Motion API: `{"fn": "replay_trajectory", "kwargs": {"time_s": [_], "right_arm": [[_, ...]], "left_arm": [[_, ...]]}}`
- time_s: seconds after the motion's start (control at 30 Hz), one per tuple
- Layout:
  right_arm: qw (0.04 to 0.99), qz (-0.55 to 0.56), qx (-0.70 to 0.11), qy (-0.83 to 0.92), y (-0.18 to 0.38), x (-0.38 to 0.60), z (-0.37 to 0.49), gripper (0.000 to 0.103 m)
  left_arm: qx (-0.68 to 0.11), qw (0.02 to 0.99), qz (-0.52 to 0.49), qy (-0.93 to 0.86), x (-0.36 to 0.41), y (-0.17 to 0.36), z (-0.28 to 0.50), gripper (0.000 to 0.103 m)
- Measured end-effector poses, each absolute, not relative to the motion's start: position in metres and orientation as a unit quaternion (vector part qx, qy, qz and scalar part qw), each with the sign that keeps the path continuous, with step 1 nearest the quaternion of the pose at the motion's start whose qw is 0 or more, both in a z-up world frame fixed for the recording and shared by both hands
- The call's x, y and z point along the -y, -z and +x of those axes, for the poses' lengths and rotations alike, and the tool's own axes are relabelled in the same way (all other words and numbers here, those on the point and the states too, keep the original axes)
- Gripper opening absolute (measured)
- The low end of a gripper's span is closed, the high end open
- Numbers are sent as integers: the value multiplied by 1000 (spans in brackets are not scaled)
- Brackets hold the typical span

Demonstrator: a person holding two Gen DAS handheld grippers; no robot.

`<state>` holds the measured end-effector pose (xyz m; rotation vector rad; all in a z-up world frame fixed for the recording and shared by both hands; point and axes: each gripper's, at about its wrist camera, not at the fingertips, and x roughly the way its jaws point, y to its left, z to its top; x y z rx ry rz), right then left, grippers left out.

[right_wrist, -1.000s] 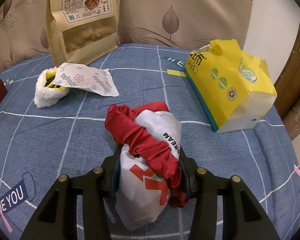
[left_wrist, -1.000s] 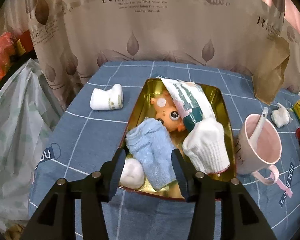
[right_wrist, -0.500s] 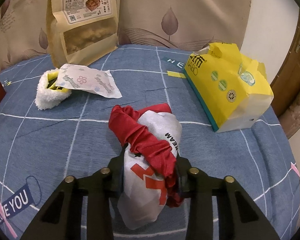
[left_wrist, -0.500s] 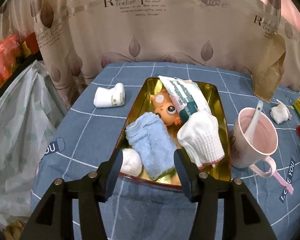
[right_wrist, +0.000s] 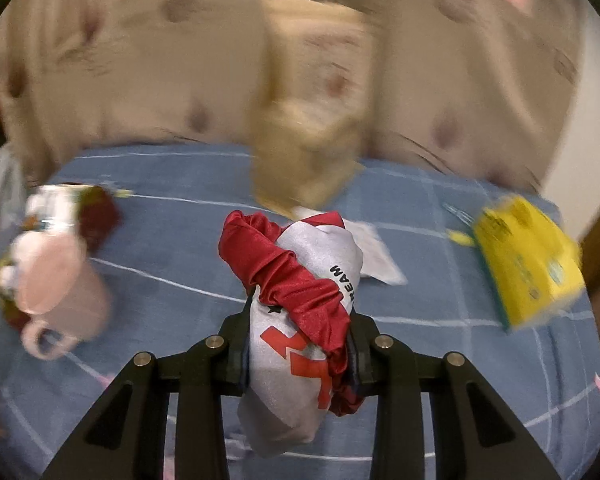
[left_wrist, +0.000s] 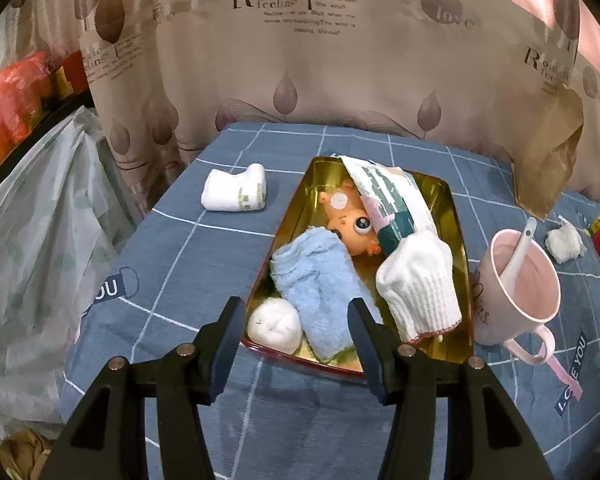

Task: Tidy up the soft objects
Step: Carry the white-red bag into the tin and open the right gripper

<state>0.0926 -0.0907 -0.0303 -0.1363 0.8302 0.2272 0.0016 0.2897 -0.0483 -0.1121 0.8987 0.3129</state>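
A gold tin tray [left_wrist: 454, 216] on the blue checked cloth holds a blue sock [left_wrist: 320, 280], a white knit glove [left_wrist: 420, 284], a white ball [left_wrist: 274, 322], an orange doll [left_wrist: 348, 224] and a white-green cloth [left_wrist: 392, 196]. My left gripper [left_wrist: 294, 328] hangs open above the tray's near end, nothing between its fingers. A folded white sock [left_wrist: 236, 194] lies left of the tray. My right gripper [right_wrist: 298, 338] is shut on a silver-and-red fabric bundle [right_wrist: 304, 292], lifted above the cloth; that view is blurred.
A pink mug [left_wrist: 516, 284] with a spoon stands right of the tray; the pink mug [right_wrist: 60, 280] also shows in the right wrist view. A white wad [left_wrist: 566, 240], a brown paper bag [right_wrist: 312, 120], a yellow pack [right_wrist: 528, 264], a curtain behind, and a plastic bag [left_wrist: 32, 240] off the left edge.
My right gripper closed tighter on the bundle, lifted it and swung left, bringing the mug into view. The left gripper opened slightly and drew back a little.
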Motion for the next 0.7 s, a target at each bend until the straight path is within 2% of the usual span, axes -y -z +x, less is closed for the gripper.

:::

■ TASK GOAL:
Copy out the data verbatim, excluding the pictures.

■ RESPONSE TO THIS EXERCISE:
Motion API: `{"fn": "replay_trajectory", "kwargs": {"time_s": [_], "right_arm": [[_, ...]], "left_arm": [[_, ...]]}}`
- time_s: seconds after the motion's start (control at 30 Hz), one per tuple
- Layout:
  right_arm: qw (0.04 to 0.99), qz (-0.55 to 0.56), qx (-0.70 to 0.11), qy (-0.83 to 0.92), y (-0.18 to 0.38), x (-0.38 to 0.60), z (-0.37 to 0.49), gripper (0.000 to 0.103 m)
  left_arm: qx (-0.68 to 0.11), qw (0.02 to 0.99), qz (-0.52 to 0.49), qy (-0.93 to 0.86), x (-0.36 to 0.41), y (-0.17 to 0.36), z (-0.28 to 0.50), gripper (0.000 to 0.103 m)
- Measured end-effector poses, each absolute, not relative to the motion's start: position in metres and orientation as a unit quaternion (vector part qx, qy, qz and scalar part qw), each with the sign that keeps the path continuous, with step 1 nearest the quaternion of the pose at the motion's start whose qw is 0 or more, both in a z-up world frame fixed for the recording and shared by both hands
- The call's x, y and z point along the -y, -z and +x of those axes, for the poses' lengths and rotations alike, and the tool's own axes are relabelled in the same way (all other words and numbers here, those on the point and the states too, keep the original axes)
- Gripper opening absolute (measured)
- The low end of a gripper's span is closed, the high end open
- Numbers are sent as integers: the value multiplied by 1000 (spans in brackets are not scaled)
- Brackets hold the typical span

Demonstrator: a person holding two Gen DAS handheld grippers; no robot.

`<state>` holds the measured end-effector pose (xyz m; rotation vector rad; all in a z-up world frame fixed for the recording and shared by both hands; point and axes: each gripper's, at about its wrist camera, not at the fingertips, and x roughly the way its jaws point, y to its left, z to its top; x y z rx ry rz), right then left, grippers left out.

[right_wrist, -1.000s] 
[left_wrist, -1.000s] 
[right_wrist, -0.500s] 
[left_wrist, -0.500s] 
[right_wrist, +0.000s] 
[left_wrist, +0.000s] 

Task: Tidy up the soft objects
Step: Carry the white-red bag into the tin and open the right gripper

<state>0.0926 -0.0907 -0.0303 -0.1363 0.8302 0.2272 0.0016 0.2897 -0.0483 -0.1121 0.8987 0.3129</state>
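A gold tin tray [left_wrist: 454, 216] on the blue checked cloth holds a blue sock [left_wrist: 320, 280], a white knit glove [left_wrist: 420, 284], a white ball [left_wrist: 274, 322], an orange doll [left_wrist: 348, 224] and a white-green cloth [left_wrist: 392, 196]. My left gripper [left_wrist: 294, 328] hangs open above the tray's near end, nothing between its fingers. A folded white sock [left_wrist: 236, 194] lies left of the tray. My right gripper [right_wrist: 298, 338] is shut on a silver-and-red fabric bundle [right_wrist: 304, 292], lifted above the cloth; that view is blurred.
A pink mug [left_wrist: 516, 284] with a spoon stands right of the tray; the pink mug [right_wrist: 60, 280] also shows in the right wrist view. A white wad [left_wrist: 566, 240], a brown paper bag [right_wrist: 312, 120], a yellow pack [right_wrist: 528, 264], a curtain behind, and a plastic bag [left_wrist: 32, 240] off the left edge.
My right gripper closed tighter on the bundle, lifted it and swung left, bringing the mug into view. The left gripper opened slightly and drew back a little.
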Motion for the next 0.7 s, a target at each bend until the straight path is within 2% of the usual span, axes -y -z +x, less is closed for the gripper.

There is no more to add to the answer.